Please write out exactly the lines of the data below from the line holding "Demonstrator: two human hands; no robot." through the line holding "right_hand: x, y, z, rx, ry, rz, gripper", and leave out the rest.

+ + + + +

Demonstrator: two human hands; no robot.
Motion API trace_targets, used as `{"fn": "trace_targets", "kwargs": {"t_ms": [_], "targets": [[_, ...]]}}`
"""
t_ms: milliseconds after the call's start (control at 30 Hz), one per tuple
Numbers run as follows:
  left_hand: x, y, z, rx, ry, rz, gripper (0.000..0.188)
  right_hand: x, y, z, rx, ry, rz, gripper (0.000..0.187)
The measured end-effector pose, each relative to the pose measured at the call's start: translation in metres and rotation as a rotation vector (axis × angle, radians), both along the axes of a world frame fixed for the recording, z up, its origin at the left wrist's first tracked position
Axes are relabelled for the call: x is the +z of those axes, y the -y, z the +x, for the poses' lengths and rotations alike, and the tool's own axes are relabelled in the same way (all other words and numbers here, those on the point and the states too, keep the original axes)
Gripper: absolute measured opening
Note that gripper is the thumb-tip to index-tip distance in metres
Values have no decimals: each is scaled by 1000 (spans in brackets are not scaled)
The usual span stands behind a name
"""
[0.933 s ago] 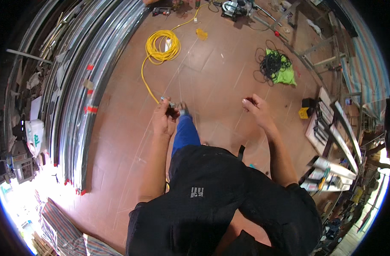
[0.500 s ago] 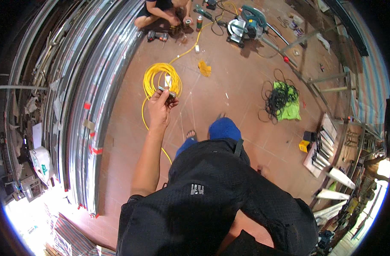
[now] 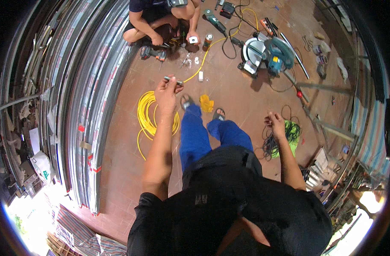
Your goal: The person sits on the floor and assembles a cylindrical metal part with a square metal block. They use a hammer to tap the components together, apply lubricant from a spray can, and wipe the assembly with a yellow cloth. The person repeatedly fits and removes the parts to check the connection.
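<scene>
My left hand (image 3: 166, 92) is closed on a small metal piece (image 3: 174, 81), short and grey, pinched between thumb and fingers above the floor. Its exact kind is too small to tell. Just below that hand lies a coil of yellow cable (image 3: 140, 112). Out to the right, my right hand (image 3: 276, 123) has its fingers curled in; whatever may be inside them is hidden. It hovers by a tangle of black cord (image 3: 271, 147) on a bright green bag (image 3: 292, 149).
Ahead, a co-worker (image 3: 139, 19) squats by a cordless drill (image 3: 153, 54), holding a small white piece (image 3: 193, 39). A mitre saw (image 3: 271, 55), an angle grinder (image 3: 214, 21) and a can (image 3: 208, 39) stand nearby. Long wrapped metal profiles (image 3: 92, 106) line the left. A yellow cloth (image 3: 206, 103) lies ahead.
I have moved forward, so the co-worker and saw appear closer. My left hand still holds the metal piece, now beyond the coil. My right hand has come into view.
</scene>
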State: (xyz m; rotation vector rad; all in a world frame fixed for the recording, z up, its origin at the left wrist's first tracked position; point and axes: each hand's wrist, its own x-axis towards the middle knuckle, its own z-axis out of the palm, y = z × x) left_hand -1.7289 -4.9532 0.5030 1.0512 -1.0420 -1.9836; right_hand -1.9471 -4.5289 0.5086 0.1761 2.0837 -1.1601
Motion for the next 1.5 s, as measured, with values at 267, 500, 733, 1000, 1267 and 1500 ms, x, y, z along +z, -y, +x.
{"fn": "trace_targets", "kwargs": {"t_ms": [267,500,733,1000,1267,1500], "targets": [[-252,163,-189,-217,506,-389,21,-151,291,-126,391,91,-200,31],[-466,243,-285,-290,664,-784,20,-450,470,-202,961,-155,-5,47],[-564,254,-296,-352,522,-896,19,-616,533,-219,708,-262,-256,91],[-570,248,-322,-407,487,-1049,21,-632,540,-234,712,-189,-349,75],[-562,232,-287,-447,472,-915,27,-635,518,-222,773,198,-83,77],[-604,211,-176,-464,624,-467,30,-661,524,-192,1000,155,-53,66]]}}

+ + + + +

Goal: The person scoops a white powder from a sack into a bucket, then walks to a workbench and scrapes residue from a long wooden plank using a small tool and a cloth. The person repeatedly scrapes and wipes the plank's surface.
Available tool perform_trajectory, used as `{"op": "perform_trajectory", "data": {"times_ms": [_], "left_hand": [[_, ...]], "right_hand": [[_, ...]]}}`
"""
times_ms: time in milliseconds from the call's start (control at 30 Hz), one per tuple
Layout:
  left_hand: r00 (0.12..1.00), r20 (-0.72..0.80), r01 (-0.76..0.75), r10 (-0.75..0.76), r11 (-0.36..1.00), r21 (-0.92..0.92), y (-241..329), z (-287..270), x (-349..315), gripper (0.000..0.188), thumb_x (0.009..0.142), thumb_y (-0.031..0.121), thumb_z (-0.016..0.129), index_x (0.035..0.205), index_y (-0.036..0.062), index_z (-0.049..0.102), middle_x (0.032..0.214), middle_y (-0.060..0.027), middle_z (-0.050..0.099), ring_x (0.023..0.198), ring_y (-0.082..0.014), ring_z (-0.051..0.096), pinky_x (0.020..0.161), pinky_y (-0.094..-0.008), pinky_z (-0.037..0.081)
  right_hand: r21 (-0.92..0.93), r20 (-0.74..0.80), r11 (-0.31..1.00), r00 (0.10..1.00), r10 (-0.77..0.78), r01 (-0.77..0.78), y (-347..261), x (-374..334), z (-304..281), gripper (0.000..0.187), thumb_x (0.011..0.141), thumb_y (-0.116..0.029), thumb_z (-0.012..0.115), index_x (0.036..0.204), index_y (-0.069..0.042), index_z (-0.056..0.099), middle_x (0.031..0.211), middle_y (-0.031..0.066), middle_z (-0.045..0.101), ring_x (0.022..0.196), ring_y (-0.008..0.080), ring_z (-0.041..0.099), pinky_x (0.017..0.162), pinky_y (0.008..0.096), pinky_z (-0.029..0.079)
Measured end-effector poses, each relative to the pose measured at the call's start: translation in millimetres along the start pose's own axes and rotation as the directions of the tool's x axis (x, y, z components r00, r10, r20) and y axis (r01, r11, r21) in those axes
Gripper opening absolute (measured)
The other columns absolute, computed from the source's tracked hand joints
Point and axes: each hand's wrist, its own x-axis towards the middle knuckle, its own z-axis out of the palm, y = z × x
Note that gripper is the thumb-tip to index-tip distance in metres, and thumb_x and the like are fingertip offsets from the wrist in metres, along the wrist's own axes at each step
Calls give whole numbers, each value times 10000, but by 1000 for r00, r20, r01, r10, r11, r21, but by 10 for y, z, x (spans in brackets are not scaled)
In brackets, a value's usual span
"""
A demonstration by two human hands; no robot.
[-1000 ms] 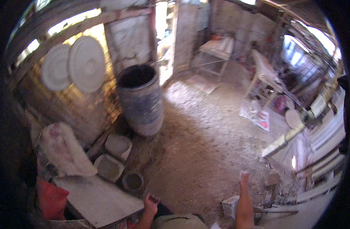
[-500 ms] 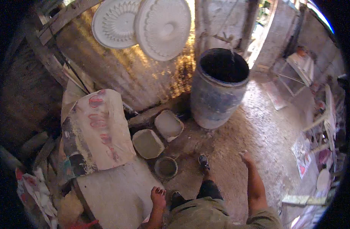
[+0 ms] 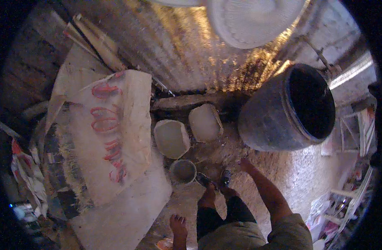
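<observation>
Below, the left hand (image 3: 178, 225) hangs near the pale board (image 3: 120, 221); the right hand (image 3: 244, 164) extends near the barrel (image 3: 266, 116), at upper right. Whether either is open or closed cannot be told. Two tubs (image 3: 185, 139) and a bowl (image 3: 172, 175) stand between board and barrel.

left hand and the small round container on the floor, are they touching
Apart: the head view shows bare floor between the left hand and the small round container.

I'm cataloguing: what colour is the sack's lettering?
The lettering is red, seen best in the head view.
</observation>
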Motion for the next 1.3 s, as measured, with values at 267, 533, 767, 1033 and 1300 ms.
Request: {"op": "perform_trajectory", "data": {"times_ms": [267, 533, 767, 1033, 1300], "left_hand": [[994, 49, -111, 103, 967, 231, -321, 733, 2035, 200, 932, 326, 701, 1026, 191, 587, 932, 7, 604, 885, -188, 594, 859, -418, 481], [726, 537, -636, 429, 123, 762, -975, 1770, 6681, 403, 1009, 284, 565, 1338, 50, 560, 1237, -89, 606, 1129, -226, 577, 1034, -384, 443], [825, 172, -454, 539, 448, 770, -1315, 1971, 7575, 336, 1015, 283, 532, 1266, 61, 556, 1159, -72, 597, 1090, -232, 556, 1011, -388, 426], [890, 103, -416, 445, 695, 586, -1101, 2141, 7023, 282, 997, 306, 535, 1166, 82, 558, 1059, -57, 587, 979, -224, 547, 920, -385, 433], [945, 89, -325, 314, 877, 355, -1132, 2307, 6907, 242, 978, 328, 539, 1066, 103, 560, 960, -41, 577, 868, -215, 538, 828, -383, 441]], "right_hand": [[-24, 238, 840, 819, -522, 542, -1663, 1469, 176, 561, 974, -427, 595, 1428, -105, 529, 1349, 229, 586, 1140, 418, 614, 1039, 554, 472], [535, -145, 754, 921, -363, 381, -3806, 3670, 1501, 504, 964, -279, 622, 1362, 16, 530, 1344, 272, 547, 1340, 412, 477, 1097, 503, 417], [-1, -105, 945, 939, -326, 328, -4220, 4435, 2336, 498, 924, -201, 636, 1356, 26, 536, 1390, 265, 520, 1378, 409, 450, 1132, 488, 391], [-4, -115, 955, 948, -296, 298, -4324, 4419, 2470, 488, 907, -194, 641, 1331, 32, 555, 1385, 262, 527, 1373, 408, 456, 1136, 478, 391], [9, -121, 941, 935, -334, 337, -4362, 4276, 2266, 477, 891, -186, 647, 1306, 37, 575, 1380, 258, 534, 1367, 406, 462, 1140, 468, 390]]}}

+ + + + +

**ANSWER FOR THE TASK**:
Demonstrator: two human hands; no robot.
Motion API trace_targets, used as `{"fn": "trace_targets", "kwargs": {"t_ms": [_], "targets": [[_, ...]]}}`
"""
t_ms: milliseconds after the call's start (control at 30 Hz), one per tuple
Numbers run as follows:
  left_hand: x, y, z, rx, ry, rz, gripper (0.000..0.188)
  right_hand: x, y, z, rx, ry, rz, gripper (0.000..0.187)

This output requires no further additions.